Understanding and coming to terms with dad’s new state-of-being is complicated and on-going. He seemingly hasn’t suffered any major effects. His speech is fine. No paralysis.  Perhaps most people can’t tell but I see the differences. Most apparent is his increased anxiety and lack of cheer. He’s always been kind of a Woody Allen type but now it’s out of control. He forgets things and repeats himself. At times he’s dramatic and I think he just needs to find something to do. He could be working with students again. 

Now that he has a twenty-four hour care giver he finally has three meals a day and clean clothes but perhaps schlepping to the cellar to do the laundry helped give him purpose and direction. At other times I’m convinced he’s dying even though the doctors say he’s fundamentally fine. 

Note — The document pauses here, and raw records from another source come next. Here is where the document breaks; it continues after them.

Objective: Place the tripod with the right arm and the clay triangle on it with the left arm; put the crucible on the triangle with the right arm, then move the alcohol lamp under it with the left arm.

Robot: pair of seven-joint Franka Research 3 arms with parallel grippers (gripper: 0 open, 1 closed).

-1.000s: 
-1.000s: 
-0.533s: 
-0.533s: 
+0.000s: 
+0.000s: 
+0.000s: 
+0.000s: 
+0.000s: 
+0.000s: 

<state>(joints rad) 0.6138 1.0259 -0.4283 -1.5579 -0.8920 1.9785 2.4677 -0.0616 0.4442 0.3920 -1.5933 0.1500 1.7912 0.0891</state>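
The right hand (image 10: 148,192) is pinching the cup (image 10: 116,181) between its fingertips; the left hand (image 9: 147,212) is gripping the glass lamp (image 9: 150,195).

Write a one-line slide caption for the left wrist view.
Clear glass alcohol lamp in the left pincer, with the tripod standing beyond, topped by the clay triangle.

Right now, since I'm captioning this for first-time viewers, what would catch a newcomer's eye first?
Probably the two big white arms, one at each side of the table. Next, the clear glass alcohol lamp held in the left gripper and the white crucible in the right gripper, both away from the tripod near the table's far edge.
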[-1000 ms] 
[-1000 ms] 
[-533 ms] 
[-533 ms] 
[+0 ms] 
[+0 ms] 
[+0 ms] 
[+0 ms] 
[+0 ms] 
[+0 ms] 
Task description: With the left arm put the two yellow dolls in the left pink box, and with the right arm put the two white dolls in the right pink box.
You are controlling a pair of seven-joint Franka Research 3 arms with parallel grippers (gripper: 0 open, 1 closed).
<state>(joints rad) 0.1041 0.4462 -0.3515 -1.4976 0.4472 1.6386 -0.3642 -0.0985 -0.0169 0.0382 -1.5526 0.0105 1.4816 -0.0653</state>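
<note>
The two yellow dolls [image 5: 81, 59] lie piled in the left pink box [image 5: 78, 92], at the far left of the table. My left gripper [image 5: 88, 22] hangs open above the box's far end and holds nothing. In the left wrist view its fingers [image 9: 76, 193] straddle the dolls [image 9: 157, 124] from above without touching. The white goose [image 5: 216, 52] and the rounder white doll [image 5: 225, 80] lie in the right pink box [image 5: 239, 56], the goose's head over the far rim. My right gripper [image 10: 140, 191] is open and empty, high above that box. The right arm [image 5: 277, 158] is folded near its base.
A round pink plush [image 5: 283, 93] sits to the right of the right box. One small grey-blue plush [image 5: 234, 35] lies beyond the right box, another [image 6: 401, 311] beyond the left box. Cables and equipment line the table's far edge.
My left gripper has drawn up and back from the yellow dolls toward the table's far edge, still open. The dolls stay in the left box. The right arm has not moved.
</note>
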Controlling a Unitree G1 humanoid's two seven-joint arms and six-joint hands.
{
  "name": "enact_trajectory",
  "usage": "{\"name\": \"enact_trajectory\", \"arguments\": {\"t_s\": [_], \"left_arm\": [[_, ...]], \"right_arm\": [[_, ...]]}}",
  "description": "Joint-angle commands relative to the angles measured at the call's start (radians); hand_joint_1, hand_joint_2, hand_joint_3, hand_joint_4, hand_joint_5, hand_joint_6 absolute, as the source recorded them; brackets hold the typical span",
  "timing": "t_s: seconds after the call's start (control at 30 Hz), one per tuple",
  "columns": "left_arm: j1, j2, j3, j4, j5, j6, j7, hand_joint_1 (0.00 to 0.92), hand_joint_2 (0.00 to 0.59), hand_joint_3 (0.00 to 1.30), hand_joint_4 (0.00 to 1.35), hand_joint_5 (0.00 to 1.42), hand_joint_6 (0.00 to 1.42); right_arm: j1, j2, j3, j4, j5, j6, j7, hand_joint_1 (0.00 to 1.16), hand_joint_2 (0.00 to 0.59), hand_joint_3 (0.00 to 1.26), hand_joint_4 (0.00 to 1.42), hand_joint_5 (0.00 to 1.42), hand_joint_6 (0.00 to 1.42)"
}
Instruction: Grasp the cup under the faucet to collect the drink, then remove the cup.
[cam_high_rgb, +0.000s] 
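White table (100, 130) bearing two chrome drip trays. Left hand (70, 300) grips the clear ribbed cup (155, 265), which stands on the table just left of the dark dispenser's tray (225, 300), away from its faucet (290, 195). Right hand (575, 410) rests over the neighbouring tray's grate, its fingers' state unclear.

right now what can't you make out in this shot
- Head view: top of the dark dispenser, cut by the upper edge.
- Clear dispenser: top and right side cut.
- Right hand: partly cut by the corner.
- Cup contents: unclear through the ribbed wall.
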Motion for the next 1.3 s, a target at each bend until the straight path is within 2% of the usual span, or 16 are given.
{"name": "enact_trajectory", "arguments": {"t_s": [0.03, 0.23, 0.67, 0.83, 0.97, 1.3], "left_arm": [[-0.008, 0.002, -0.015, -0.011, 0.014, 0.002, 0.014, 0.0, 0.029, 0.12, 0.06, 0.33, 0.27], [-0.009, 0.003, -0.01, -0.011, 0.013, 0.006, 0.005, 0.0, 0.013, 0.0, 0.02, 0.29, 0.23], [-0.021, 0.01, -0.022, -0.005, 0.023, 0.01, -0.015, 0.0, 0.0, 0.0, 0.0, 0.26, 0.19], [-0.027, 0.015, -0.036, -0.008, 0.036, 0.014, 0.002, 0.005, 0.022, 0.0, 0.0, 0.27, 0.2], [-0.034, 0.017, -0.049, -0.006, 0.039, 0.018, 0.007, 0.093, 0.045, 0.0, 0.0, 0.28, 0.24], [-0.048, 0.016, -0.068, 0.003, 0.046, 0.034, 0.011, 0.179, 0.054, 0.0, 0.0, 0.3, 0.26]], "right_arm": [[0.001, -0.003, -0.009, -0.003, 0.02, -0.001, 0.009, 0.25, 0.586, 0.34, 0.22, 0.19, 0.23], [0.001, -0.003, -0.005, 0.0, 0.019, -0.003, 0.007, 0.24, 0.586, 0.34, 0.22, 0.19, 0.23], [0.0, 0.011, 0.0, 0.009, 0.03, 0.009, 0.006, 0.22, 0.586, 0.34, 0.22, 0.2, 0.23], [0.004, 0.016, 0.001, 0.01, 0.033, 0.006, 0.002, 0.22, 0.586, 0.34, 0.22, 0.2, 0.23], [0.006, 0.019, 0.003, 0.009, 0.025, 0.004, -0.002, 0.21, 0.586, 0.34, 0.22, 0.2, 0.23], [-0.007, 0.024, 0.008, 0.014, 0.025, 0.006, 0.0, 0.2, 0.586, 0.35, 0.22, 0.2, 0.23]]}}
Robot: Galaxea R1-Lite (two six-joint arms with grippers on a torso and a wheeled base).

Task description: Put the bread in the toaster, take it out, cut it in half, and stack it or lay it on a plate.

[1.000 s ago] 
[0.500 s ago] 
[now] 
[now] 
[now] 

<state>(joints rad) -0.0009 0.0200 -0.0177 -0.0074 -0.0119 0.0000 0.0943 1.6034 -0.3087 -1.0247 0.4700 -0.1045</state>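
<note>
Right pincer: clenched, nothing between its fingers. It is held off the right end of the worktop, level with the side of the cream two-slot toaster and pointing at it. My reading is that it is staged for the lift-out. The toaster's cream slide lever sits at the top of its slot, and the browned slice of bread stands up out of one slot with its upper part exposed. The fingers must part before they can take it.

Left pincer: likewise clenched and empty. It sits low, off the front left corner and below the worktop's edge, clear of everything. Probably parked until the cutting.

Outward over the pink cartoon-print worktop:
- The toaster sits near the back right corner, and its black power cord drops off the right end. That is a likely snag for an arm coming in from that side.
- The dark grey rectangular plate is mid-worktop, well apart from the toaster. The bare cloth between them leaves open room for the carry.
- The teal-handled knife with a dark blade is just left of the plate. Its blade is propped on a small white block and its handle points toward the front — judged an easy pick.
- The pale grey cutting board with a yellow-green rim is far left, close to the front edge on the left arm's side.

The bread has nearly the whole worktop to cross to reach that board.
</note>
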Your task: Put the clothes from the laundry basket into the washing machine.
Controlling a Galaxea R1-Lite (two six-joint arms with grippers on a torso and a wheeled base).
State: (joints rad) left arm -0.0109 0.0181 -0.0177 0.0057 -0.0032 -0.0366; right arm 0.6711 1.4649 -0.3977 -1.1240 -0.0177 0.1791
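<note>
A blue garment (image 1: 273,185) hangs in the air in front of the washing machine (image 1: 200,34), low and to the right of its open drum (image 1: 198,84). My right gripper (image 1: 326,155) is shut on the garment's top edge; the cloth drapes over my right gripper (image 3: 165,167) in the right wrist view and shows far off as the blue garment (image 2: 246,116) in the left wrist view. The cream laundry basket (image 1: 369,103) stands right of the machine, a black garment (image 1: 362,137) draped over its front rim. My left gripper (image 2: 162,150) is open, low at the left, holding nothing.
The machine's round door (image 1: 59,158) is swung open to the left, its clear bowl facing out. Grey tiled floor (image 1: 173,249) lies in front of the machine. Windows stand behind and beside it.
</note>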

I think the truth is he’s living the last chapter. We just don’t know how or when it will end. There’s a lot of drama and anxiety. He’s irritatingly miserable.  But despite all that I love him. I want him to be comfortable and as relaxed as possible. Happy might be a stretch for him. My friend, who’s an end-of-life consultant to families, reminds me dying is a process. We don’t come to terms and sit and wait. From day to day our state of mind is in flux with some days more settled and others fraught. It’s quite a ride for everyone involved. 

Re-reading Atul Gwande’s phenomenal book, Being Mortal, comes at an opportune time. Nearing 60 myself, I read it this time thinking not only of my aging father but of me.  It’s reassuring to hear that some of this agitation is par for aging. For instance, my dad worries about dying but is sort of disappointed when he wakes up and finds he’s still around. Seems ridiculous but this contradiction isn’t unusual.  

Taking a month to recover from illness reminds me that time is passing. I’m not 30 or 40 or even 50 anymore which is shocking!  How I want to live in the coming years is important to me and, I realize, a choice. Gwande says we need to figure out what makes us want to keep going when we get to the end. One guy said if he could still eat chocolate ice cream and watch football he could put up with other losses. I’m not sure what my answer will be. But I do know I want to be creating in some way up till the end even if it’s doing origami. I want grace. I don’t want regret. Most of all I hope to have gratitude. It sweetens even my fiercest resentment and helps me to accept what I can’t control…which is mostly everything. This month has proven that.